Accusé d'harcèlement moral et sexuel, Philippe Vendrix, le président de l'Université de Tours, nie fermement les faits

Il a été placé en garde à vue et entendu par la Police Judiciaire mardi 28 janvier.

L’affaire a été rendue publique ce mercredi matin par Europe 1 : Philippe Vendrix, président de l’Université de Tours, a été entendu par la Police Judiciaire du Commissariat de Tours mardi 28 janvier, au cours d’une garde à vue qui a duré la journée.

En cause : des accusations de harcèlement moral et sexuel émanant de trois anciens collaborateurs. Les faits remonteraient à deux ans.

Ce mercredi matin, c’est à travers une conférence de presse organisée à la hâte que Philippe Vendrix s’est exprimé. « Je souhaite clarifier la situation rendue publique ce matin » annonce-t-il en introduction. « Je nie fermement les faits qui me sont reprochés » déclare-t-il tout en expliquant : « J’ai été convoqué dans le cadre d’une enquête démarrée il y a deux ans et placé en garde à vue pour raisons techniques. Cela m’a permis de contacter mon avocate et de me défendre. Je suis ressorti libre vers 19h30 sur décision du Procureur de la République. »

Mis en cause vraisemblablement par un ancien Directeur de la Communication de l’Université, un ancien Directeur Général des Services, ainsi qu’une assistante de ce dernier, Philippe Vendrix ne se dit pas surpris par l’enquête. « Nous avions été informés d’éléments puisque certains collaborateurs ont déjà été entendus ces derniers mois. L’enquête suit son cours et je suis confiant sur son issue » affirme-t-il, tout en évoquant une « journée éprouvante » dans les locaux du Commissariat de Tours. Et le Président de l’Université de rappeler que le DGS en question, licencié en 2018 par lui-même, avait déjà intenté une action judiciaire dans un autre domaine. Il avait en effet contesté son licenciement devant le tribunal administratif d’Orléans et avait été débouté début 2019.

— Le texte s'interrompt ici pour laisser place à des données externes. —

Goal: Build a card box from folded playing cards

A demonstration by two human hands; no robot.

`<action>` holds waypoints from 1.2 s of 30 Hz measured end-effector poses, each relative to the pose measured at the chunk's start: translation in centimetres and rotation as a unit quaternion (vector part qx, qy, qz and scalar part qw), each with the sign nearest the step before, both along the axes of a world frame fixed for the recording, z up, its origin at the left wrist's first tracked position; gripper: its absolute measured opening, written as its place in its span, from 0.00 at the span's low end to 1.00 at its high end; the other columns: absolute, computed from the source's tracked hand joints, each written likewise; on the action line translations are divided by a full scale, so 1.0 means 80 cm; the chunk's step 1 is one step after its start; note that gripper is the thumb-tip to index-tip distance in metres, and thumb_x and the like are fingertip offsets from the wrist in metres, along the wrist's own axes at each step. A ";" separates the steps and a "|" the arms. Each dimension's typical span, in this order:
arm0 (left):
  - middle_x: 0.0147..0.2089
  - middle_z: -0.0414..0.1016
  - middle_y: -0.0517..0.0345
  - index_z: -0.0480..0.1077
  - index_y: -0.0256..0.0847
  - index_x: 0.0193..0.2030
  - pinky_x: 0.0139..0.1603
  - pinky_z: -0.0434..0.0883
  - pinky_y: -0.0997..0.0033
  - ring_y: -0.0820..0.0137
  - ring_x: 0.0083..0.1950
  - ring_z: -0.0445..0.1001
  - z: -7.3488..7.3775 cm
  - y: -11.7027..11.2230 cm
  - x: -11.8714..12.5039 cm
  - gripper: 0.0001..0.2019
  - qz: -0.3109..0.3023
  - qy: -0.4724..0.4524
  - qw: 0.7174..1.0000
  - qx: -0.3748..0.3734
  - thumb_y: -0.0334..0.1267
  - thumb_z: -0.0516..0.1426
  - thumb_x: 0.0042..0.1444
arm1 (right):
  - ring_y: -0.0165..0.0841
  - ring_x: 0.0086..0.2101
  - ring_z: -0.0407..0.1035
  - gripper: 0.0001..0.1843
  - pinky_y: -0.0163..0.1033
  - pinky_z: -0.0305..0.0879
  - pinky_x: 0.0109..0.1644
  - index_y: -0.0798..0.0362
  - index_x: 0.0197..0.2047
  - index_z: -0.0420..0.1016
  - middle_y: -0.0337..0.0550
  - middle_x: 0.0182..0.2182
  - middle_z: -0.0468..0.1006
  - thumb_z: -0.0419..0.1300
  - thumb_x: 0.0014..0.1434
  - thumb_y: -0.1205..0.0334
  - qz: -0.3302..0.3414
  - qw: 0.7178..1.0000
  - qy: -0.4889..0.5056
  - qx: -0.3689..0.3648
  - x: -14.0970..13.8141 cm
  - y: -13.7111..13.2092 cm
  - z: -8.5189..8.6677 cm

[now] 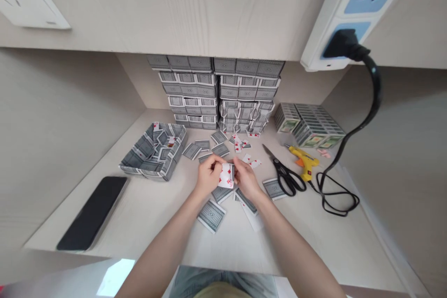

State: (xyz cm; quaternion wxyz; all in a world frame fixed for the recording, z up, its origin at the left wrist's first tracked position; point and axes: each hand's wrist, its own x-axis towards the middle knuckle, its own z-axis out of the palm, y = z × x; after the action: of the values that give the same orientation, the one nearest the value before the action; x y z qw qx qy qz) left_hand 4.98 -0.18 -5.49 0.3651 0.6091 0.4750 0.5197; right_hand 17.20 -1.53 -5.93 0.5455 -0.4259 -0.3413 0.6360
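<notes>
My left hand [208, 174] and my right hand [246, 178] meet over the middle of the desk [146, 214]. Both pinch one playing card [226, 176], white with red diamond pips, bent between the fingers. Under and around my hands lie loose grey-backed cards [211, 215], some folded. More folded cards [220, 150] lie just beyond my fingers.
A tray made of folded cards [155, 151] sits at the left, a black phone [93, 212] nearer the front edge. Stacked card boxes [216, 95] fill the back. Card packs [309, 125], black scissors [284, 174], a yellow glue gun [304, 162] and its black cable [335, 195] lie right.
</notes>
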 end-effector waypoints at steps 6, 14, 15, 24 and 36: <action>0.25 0.72 0.60 0.71 0.39 0.25 0.30 0.63 0.76 0.74 0.27 0.67 -0.005 0.001 -0.006 0.11 -0.052 0.052 0.997 0.038 0.29 0.48 0.47 | 0.20 0.13 0.44 0.18 0.29 0.37 0.15 0.55 0.23 0.67 0.27 0.12 0.56 0.62 0.44 0.48 0.047 0.998 -0.043 0.016 0.009 0.001 -0.002; 0.29 0.70 0.60 0.70 0.39 0.40 0.28 0.62 0.77 0.74 0.27 0.65 0.000 0.003 -0.003 0.11 -0.054 -0.037 0.998 -0.024 0.37 0.52 0.50 | 0.23 0.10 0.54 0.17 0.29 0.47 0.13 0.55 0.25 0.68 0.30 0.09 0.64 0.59 0.47 0.47 -0.008 0.992 -0.115 0.056 0.010 0.003 -0.007; 0.29 0.70 0.60 0.70 0.39 0.40 0.27 0.62 0.78 0.74 0.27 0.65 0.000 0.003 -0.002 0.12 -0.041 -0.043 0.997 -0.044 0.39 0.52 0.51 | 0.24 0.10 0.56 0.17 0.29 0.50 0.14 0.54 0.26 0.68 0.32 0.09 0.66 0.59 0.48 0.47 0.001 0.992 -0.115 0.059 0.010 0.002 -0.006; 0.21 0.65 0.62 0.69 0.37 0.26 0.26 0.60 0.77 0.75 0.24 0.62 -0.007 0.006 0.002 0.16 -0.017 0.019 0.998 -0.061 0.47 0.50 0.53 | 0.30 0.15 0.68 0.16 0.32 0.62 0.18 0.53 0.29 0.67 0.35 0.13 0.73 0.60 0.47 0.49 0.091 0.994 -0.052 0.042 0.010 -0.004 0.001; 0.25 0.71 0.59 0.73 0.37 0.32 0.28 0.63 0.76 0.73 0.27 0.66 -0.010 0.000 0.005 0.16 -0.043 0.016 0.998 -0.044 0.48 0.51 0.53 | 0.25 0.08 0.59 0.18 0.29 0.51 0.11 0.55 0.30 0.70 0.31 0.07 0.66 0.56 0.50 0.47 0.059 0.987 -0.130 0.075 0.003 -0.005 -0.002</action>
State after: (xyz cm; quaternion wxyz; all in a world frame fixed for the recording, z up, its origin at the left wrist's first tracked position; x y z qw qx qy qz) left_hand 5.37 -0.15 -6.25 0.4060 0.6207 0.4766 0.4720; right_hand 17.43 -1.96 -6.08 0.4889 -0.4418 -0.4803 0.5789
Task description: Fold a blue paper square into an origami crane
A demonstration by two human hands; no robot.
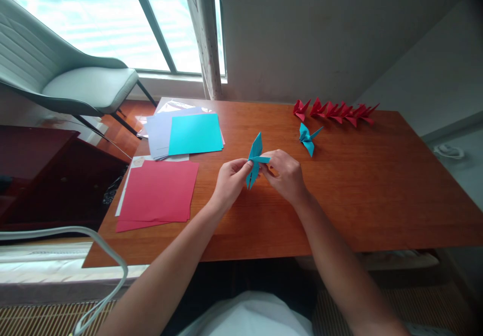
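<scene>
Between my hands, above the wooden table [339, 190], is a partly shaped blue origami crane [255, 150] with pointed flaps up, down and to the right. My left hand [232, 179] pinches its left side between thumb and fingers. On the other side my right hand [285, 174] grips near the flap that points right; its fingertips are partly hidden behind the paper. Another blue paper crane [307, 139] rests on the table beyond my right hand. Behind that one, several red paper cranes [334, 111] stand in a row.
Red paper sheets [158, 192] lie at the table's left, near its edge. Behind them is a stack with a blue sheet [196, 134] over pale lavender paper [158, 130]. A chair [86, 87] stands by the window, and a white cable [109, 250] loops at lower left.
</scene>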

Malgré la présomption d’innocence, cette enquête en cours peut-elle remettre en cause la Présidence de Philippe Vendrix à la tête de l’Université de Tours ? « Non » répond-il, « je suis venu travailler ce matin normalement et je continue de travailler comme je le fais depuis 4 ans. » Malgré tout, alors que les élections internes à l’Université se profilent dans quelques semaines avec notamment celle concernant la Présidence, cette affaire peut l’affaiblir lui qui s’est porté candidat à sa propre succession. « La situation est compliquée, mais cela ne ralentit pas mon élan car il y a énormément à faire pour l’Université » déclare Philippe Vendrix, bien décidé à se battre et se défendre.